Spanish explorers' traveling inland in the 16th century encountered the Mississippian culture people at Joara, a regional chiefdom near present-day Morganton. Records of Hernando de Soto attested to his meeting with them in 1540. In 1567 Captain Juan Pardo led an expedition into the interior to claim the area for the Spanish colony, as well as establish another route to protect silver mines in Mexico. Pardo made a winter base at Joara, which he renamed Cuenca. The expedition built Fort San Juan and left 30 men, while Pardo traveled further, and built and staffed five other forts. He returned by a different route to Santa Elena on Parris Island, South Carolina, then a center of Spanish Florida. In the spring of 1568, natives killed all the soldiers and burned the six forts in the interior, including the one at Fort San Juan. Although the Spanish never returned to the interior, this marked the first European attempt at colonization of the interior of what became the United States. A 16th-century journal by Pardo's scribe Bandera and archaeological findings since 1986 at Joara have confirmed the settlement.

In 1584, Elizabeth I, granted a charter to Sir Walter Raleigh, for whom the state capital is named, for land in present-day North Carolina (then Virginia). Raleigh established two colonies on the coast in the late 1580s, both ending in failure. It was the second American territory the British attempted to colonize. The demise of one, the "Lost Colony" of Roanoke Island, remains one of the mysteries of American history. Virginia Dare, the first English child to be born in North America, was born on Roanoke Island on August 18, 1587. Dare County is named for her.

As early as 1650, colonists from the Virginia colony moved into the area of Albemarle Sound. By 1663, King Charles II of England granted a charter to start a new colony on the North American continent which generally established its borders. He named it Carolina in honor of his father Charles I. By 1665, a second charter was issued to attempt to resolve territorial questions. In 1710, due to disputes over governance, the Carolina colony began to split into North Carolina and South Carolina. The latter became a crown colony in 1729.

Colonial Period and Revolutionary War
The first permanent European settlers of North Carolina were British colonists who migrated south from Virginia, following a rapid growth of the colony and the subsequent shortage of available farmland. Nathaniel Batts was documented as one of the first of these Virginian migrants. He settled south of the Chowan River and east of the Great Dismal Swamp in 1655. By 1663, this northeastern area of the Province of Carolina, known as the Albemarle Settlements, was undergoing full-scale British settlement. During the same period, the English monarch Charles II gave the province to the Lords Proprietors, a group of noblemen who had helped restore Charles to the throne in 1660. The new province of "Carolina" was named in honor and memory of King Charles I (Latin: Carolus). In 1712, North Carolina became a separate colony. With the exception of the Earl Granville holdings, it became a royal colony seventeen years later.

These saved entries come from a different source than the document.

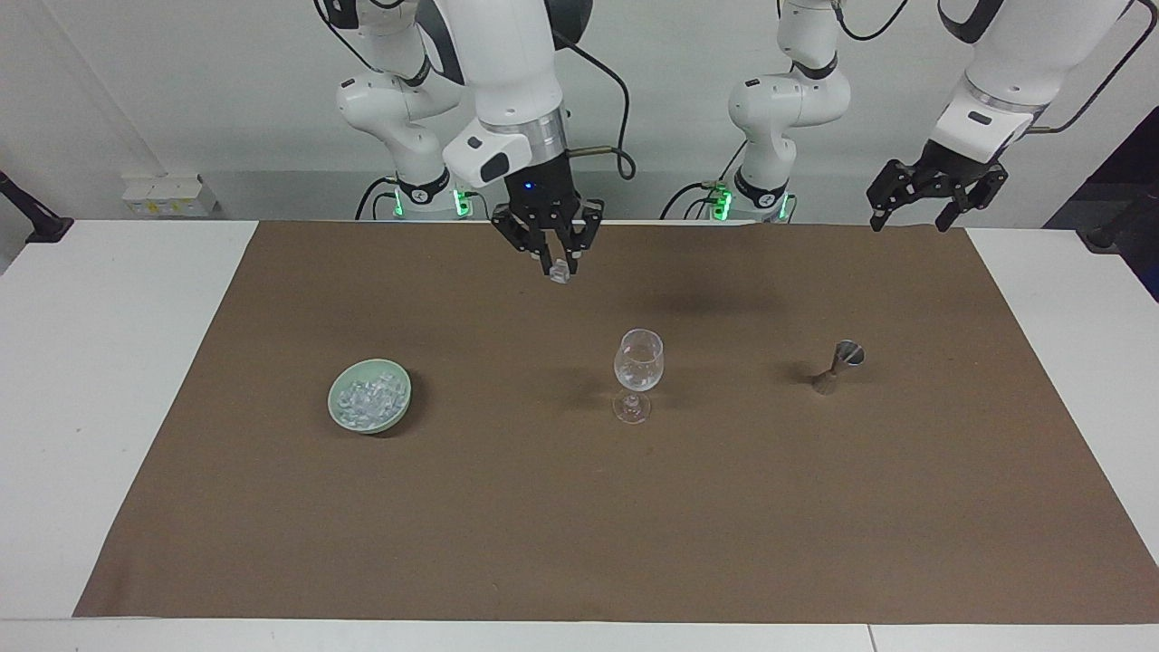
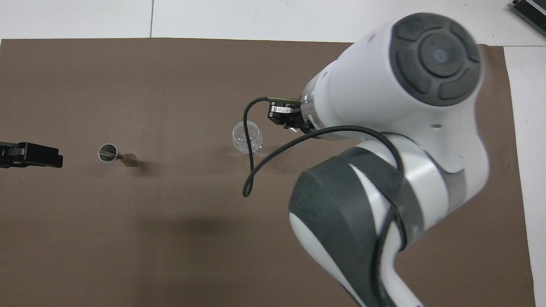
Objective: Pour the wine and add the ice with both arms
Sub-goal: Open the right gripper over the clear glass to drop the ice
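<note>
The ice [image 1: 368,397] is heaped in a pale green bowl [image 1: 401,407] on the brown mat; my right arm hides both in the overhead view. My right gripper [image 1: 559,269] is shut on one ice chunk [image 1: 560,273] and hangs high over the mat between the bowl and the clear stemmed glass [image 1: 638,364], close to the glass. In the overhead view its wrist [image 2: 285,118] sits just beside the glass [image 2: 247,136]. My left gripper [image 1: 910,219] is open and empty, waiting in the air over the mat's corner at the left arm's end; it also shows in the overhead view [image 2: 32,154].
A small metal jigger [image 1: 838,364] stands on the mat toward the left arm's end, level with the glass; it also shows in the overhead view [image 2: 111,153]. The brown mat [image 1: 579,525] covers most of the white table. A black cable [image 2: 251,170] loops off the right wrist.
</note>
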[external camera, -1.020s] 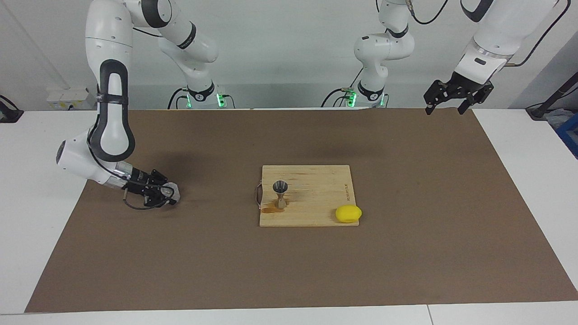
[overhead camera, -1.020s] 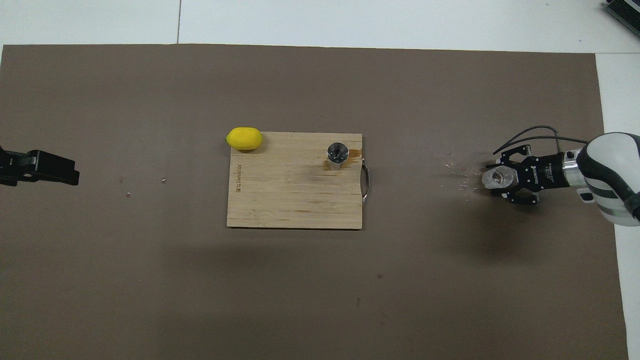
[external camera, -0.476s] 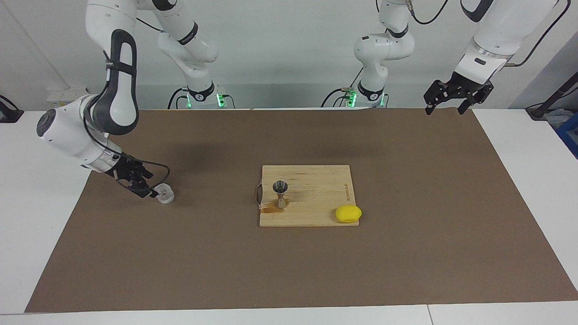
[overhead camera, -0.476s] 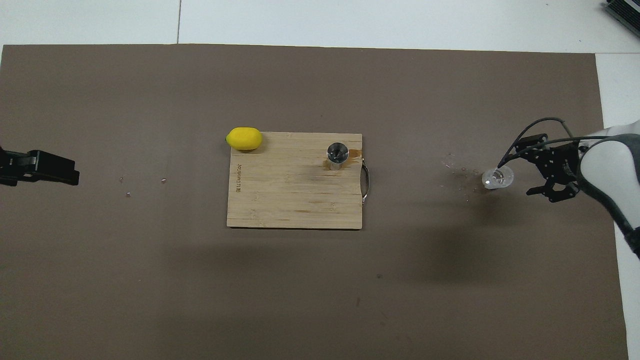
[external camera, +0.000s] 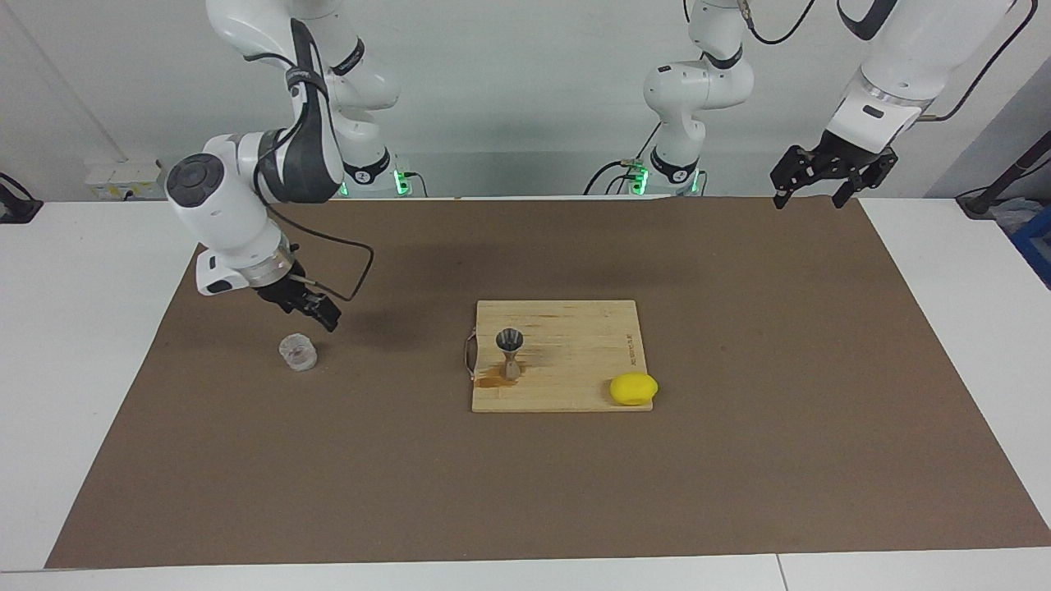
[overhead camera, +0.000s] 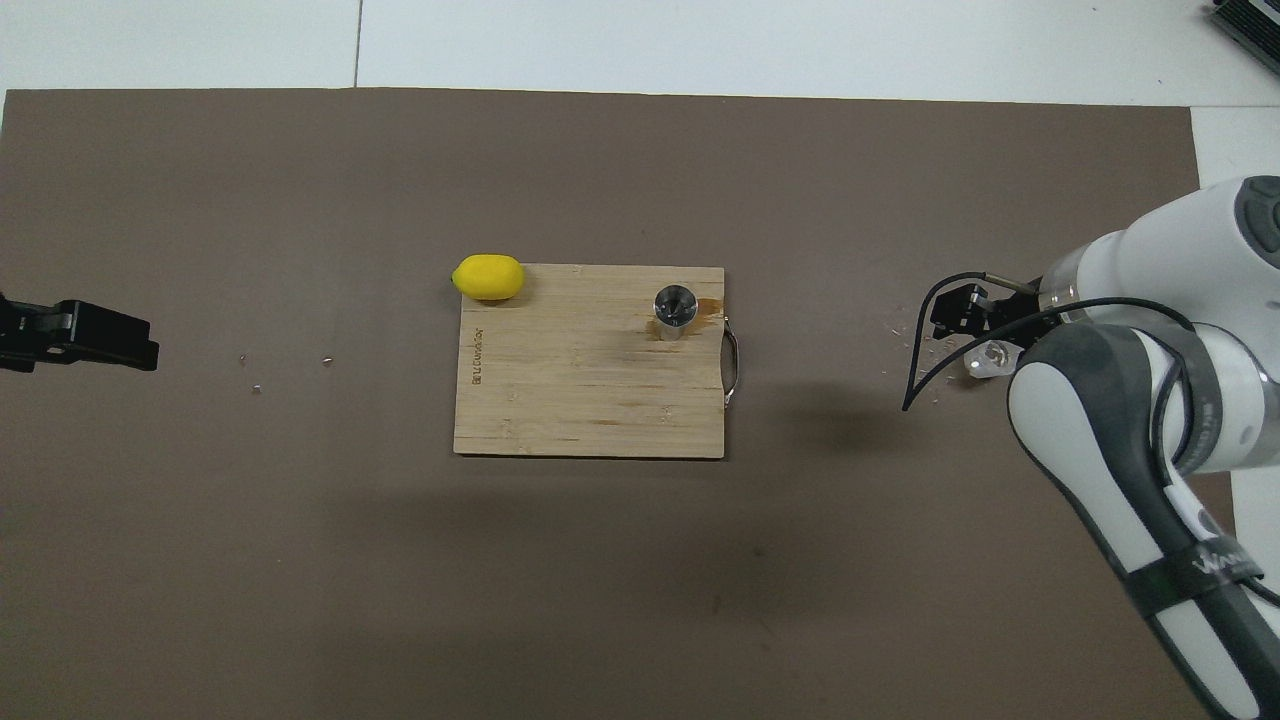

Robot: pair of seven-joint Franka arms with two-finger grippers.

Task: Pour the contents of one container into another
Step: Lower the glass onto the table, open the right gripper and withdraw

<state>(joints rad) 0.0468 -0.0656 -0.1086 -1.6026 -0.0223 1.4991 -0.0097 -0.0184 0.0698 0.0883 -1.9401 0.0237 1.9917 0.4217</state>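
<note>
The glass tumbler (external camera: 297, 352) stands upright on the brown mat (external camera: 525, 492) toward the right arm's end of the table (external camera: 74, 328), with nothing gripping it. A scatter of small droplets (overhead camera: 915, 345) lies on the mat just beside it, on the side toward the board. The right pincer (external camera: 316, 310) hangs in the air above and just next to the glass, clear of it, its fingers spread and empty — from overhead the arm's white forearm covers part of the tumbler (overhead camera: 990, 358), so only a sliver of the glass shows there.

In the middle of the mat sits a wooden cutting board (external camera: 575, 361) with a metal handle (external camera: 470, 353) on the edge facing the right arm's end. The metal jigger (external camera: 510, 353) stands upright on the board near that handle edge, on the half farther from the robots, well apart from the tumbler. A brownish wet stain (external camera: 493, 379) marks the wood right at its foot, running toward the board's corner. A yellow lemon (external camera: 633, 388) rests at the board's corner toward the left arm's end, farther from the robots than the jigger and partly overhanging the edge.

The left arm waits — its left pincer (external camera: 825, 182) is raised over the mat's corner nearest the robots at its own end, fingers apart and holding nothing
</note>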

Differences in the settlement patterns of eastern and western North Carolina, or the low country and uplands, affected the political, economic, and social life of the state from the eighteenth until the twentieth century. The Tidewater in eastern North Carolina was settled chiefly by immigrants from England and the Scottish Highlands. The upcountry of western North Carolina was settled chiefly by Scots-Irish and German Protestants, the so-called "cohee". Arriving during the mid-to-late 18th century, the Scots-Irish from Ireland were the largest immigrant group before the Revolution. During the Revolutionary War, the English and Highland Scots of eastern North Carolina tended to remain loyal to the British Crown, because of longstanding business and personal connections with Great Britain. The Scots-Irish and German settlers of western North Carolina tended to favor American independence from Britain.

Most of the English colonists arrived as indentured servants, hiring themselves out as laborers for a fixed period to pay for their passage. In the early years the line between indentured servants and African slaves or laborers was fluid. Some Africans were allowed to earn their freedom before slavery became a lifelong status. Most of the free colored families formed in North Carolina before the Revolution were descended from relationships or marriages between free white women and enslaved or free African or African-American men. Many had migrated or were descendants of migrants from colonial Virginia. As the flow of indentured laborers to the colony decreased with improving economic conditions in Great Britain, more slaves were imported and the state's restrictions on slavery hardened. The economy's growth and prosperity was based on slave labor, devoted first to the production of tobacco.

On April 12, 1776, the colony became the first to instruct its delegates to the Continental Congress to vote for independence from the British crown, through the Halifax Resolves passed by the North Carolina Provincial Congress. The dates of both of these independence-related events are memorialized on the state flag and state seal. Throughout the Revolutionary War, fierce guerilla warfare erupted between bands of pro-independence and pro-British colonists. In some cases the war was also an excuse to settle private grudges and rivalries. A major American victory in the war took place at King's Mountain along the North Carolina–South Carolina border. On October 7, 1780 a force of 1000 mountain men from western North Carolina (including what is today the State of Tennessee) overwhelmed a force of some 1000 British troops led by Major Patrick Ferguson. Most of the British soldiers in this battle were Carolinians who had remained loyal to the British Crown (they were called "Tories"). The American victory at Kings Mountain gave the advantage to colonists who favored American independence, and it prevented the British Army from recruiting new soldiers from the Tories.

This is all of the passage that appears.